*TASK TO COMPLETE*:
The required output is a number: how many lines of the data below include the string "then".
▼▼▼
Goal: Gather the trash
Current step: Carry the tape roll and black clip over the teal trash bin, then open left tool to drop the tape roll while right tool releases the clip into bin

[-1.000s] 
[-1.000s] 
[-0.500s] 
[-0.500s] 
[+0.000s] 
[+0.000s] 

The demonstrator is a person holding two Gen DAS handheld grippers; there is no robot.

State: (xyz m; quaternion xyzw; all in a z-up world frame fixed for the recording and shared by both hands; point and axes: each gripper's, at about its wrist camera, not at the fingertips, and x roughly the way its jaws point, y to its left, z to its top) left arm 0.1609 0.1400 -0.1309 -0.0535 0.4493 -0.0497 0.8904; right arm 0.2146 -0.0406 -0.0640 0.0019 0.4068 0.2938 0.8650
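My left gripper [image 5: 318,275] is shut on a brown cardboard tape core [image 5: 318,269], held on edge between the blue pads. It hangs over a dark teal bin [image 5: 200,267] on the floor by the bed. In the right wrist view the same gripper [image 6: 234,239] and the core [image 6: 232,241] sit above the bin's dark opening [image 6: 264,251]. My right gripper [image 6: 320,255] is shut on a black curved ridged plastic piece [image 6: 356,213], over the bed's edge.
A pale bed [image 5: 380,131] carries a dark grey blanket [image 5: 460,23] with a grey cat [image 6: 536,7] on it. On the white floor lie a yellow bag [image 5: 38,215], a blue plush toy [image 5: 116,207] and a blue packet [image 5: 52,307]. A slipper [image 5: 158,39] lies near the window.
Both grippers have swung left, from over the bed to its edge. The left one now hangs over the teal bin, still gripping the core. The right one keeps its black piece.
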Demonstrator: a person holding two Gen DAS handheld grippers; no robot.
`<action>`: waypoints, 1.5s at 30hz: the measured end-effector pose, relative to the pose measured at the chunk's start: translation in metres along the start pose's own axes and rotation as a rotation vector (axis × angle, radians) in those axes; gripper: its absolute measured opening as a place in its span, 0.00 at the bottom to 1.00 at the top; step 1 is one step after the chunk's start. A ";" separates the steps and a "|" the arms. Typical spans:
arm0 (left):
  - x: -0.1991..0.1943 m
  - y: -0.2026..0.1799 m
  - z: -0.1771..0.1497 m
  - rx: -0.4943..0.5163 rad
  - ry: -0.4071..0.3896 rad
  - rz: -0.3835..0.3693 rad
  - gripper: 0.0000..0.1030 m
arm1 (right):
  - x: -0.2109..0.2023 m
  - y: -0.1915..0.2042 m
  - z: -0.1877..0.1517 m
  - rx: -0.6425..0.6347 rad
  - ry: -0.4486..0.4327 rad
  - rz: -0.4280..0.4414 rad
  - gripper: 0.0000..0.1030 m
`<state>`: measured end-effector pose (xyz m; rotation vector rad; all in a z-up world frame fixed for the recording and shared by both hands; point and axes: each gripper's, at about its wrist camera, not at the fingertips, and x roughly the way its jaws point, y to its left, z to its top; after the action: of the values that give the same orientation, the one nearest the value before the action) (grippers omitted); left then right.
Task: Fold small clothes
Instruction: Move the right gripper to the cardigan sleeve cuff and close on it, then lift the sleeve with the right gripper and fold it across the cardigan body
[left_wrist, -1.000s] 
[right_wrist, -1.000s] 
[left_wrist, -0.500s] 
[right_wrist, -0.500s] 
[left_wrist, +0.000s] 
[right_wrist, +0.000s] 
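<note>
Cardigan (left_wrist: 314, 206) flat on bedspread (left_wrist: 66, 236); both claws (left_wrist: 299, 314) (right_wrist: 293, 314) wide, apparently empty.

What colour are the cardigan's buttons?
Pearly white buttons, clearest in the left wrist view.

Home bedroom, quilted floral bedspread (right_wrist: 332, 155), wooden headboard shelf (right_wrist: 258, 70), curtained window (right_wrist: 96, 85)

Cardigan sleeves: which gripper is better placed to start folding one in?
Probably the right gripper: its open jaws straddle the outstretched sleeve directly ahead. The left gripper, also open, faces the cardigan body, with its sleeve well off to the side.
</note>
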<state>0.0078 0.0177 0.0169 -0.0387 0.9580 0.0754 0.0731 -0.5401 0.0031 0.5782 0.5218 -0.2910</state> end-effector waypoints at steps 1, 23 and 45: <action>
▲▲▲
*EXPECTED ANSWER*:
3